Pour clôturer le cycle Holocène, consacré à des portraits de ville, le collectif flamand BERLIN, autour de Yves Degryze, se consacre logiquement à la ville dont il porte le nom. Tout part de la rencontre des artistes de la compagnie avec un homme âgé, Friedrich Mohr, qui leur raconte une étrange histoire. En avril 1945, il était régisseur de l’Orchestre Philharmonique de Berlin. Alors que Russes et alliés étaient aux portes de Berlin, il craignait la disparition prochaine de cet orchestre rassemblant les plus grands talents et avait pensé qu’il fallait qu’il joue une dernière fois. Comme Berlin était bombardé, il ne pouvait se produire dans une salle de concert. Friedrich Mohr avait alors décidé, avec le chef d’orchestre, de répartir les musiciens dans six bunkers, connectés au chef d’orchestre, pour interpréter les dix minutes de La marche funèbre de Siegfried dans Le crépuscule des Dieux de Wagner. Le projet n’avait pas pu se réaliser.

Face à ce vieux monsieur qui en parlait avec tant de conviction, la Compagnie BERLIN a alors pensé que ce serait un bon sujet pour le dernier épisode de Holocène consacré à Berlin, d’autant plus que dans la conversation, Friedrich Mohr soulevait bien des questions sur l’attitude des Allemands face au nazisme. L’aider à réaliser son rêve apparaissait aussi comme un moyen de révéler leurs processus de création avec un making of de cette aventure. Ils se sont enthousiasmés, ont commencé le travail, convaincu l’Opéra Ballet Vlaanderen pour l’orchestre, trouvé les lieux où jouer, contacté la radio Klara pour la diffusion du concert et tout filmé. Lorsque des failles sont apparues dans le récit de Friedrich Mohr ils se sont interrogés sur l’opportunité de continuer puis ont décidé de le faire. Le mélange du documentaire et de la fiction a toujours été au centre de leur travail. Avec cette histoire on était au cœur de leur problématique, avec la question du rapport au faux. Parfois le faux ne provoque-t-il pas une émotion tout aussi forte, voire plus, que le vrai ?
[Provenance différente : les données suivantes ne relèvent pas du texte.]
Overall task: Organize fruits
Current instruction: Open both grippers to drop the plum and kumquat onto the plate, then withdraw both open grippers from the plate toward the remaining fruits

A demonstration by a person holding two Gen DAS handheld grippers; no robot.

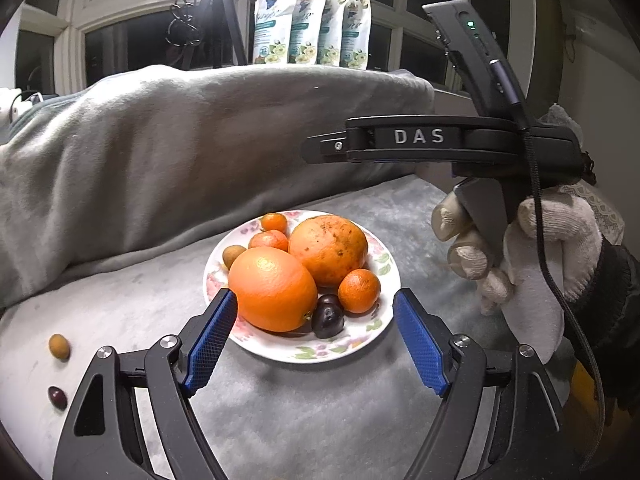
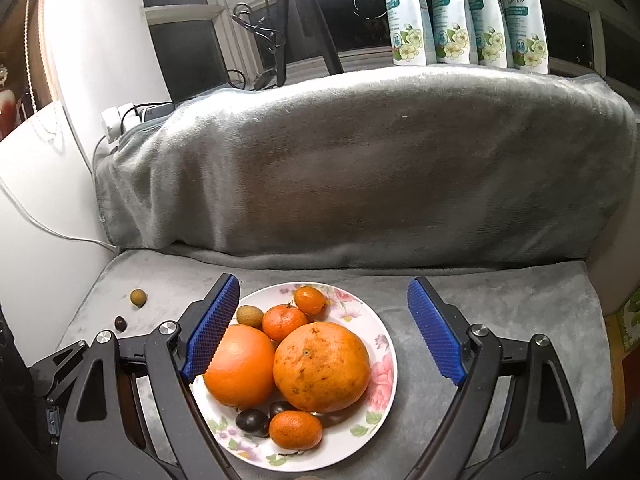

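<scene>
A floral plate (image 1: 372, 330) (image 2: 376, 320) on the grey cloth holds two large oranges (image 1: 272, 288) (image 2: 322, 366), three small mandarins (image 1: 359, 290) (image 2: 295, 430), a brown longan (image 1: 233, 256) (image 2: 250, 315) and dark plums (image 1: 327, 320) (image 2: 252, 422). A loose longan (image 1: 59, 346) (image 2: 137, 298) and a dark plum (image 1: 57, 397) (image 2: 120, 323) lie on the cloth to the left. My left gripper (image 1: 314, 338) is open and empty, its jaws either side of the plate's near edge. My right gripper (image 2: 320, 328) is open and empty above the plate.
A grey blanket-covered backrest (image 1: 180, 152) (image 2: 360, 160) rises behind the plate. Several white pouches (image 1: 312, 20) (image 2: 468, 12) and a tripod (image 1: 220, 12) stand on the sill. The right gripper's body and gloved hand (image 1: 560, 240) hover right of the plate. A power strip (image 2: 120, 118) sits at the left.
</scene>
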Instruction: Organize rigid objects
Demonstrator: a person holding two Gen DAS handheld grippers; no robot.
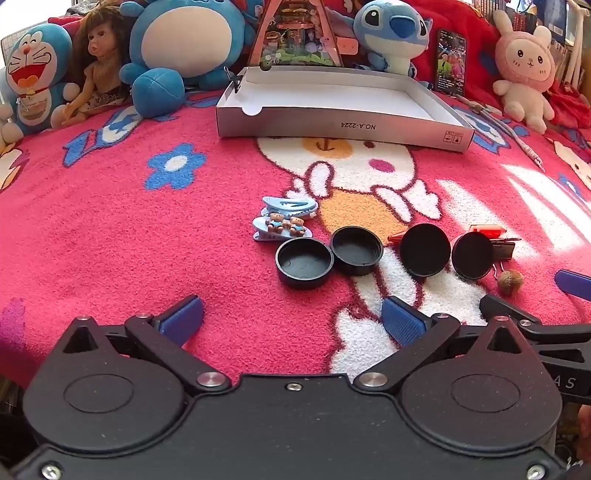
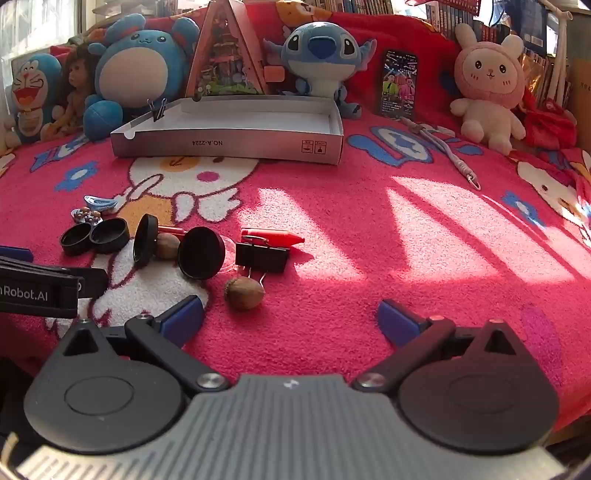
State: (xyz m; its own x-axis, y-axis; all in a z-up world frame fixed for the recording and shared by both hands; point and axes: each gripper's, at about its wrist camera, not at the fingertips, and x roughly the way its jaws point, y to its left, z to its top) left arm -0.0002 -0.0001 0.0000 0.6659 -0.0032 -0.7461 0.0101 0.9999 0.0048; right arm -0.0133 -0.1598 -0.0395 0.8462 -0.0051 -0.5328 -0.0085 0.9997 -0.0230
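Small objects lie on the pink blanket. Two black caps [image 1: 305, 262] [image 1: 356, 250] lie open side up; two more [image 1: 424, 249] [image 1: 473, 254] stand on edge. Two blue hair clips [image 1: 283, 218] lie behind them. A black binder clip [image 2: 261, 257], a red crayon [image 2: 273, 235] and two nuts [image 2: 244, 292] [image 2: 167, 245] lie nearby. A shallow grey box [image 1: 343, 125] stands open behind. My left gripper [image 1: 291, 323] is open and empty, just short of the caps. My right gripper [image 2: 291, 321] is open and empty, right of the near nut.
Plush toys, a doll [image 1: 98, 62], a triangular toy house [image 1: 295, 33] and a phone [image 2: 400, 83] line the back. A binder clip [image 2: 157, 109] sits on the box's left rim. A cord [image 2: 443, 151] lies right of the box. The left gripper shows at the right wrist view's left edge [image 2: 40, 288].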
Comme il s’agit du making of, l’image est en majesté projetée sur des écrans qui se superposent, derrière lesquels on perçoit une corniste qui joue et Yves Degrize et ses collaborateurs devant des consoles son et vidéo. Sur l’écran on voit Berlin filmé aujourd’hui par un drone, on suit Friedrich Mohr chez lui, rencontrant un de ses anciens collègues au Tiergarten, l’équipe discutant du projet dans des lieux divers, les rencontres avec ceux qui vont participer au projet,mais aussi les échanges par messages téléphoniques entre eux et avec les historiens qui cherchent les traces. Les mises en abyme se multiplient et le mystère s’épaissit. Quand l’écran se couvre de mosaïques avec l’orchestre divisé en petits groupes et que l’on entend La marche funèbre de Siegfried, le spectateur se laisse aller à partager l’émotion de cet homme qui vient de dire « Ça ne s’est pas passé, mais mon histoire est vraie !» mais a pourtant réussi à aller au bout de son rêve.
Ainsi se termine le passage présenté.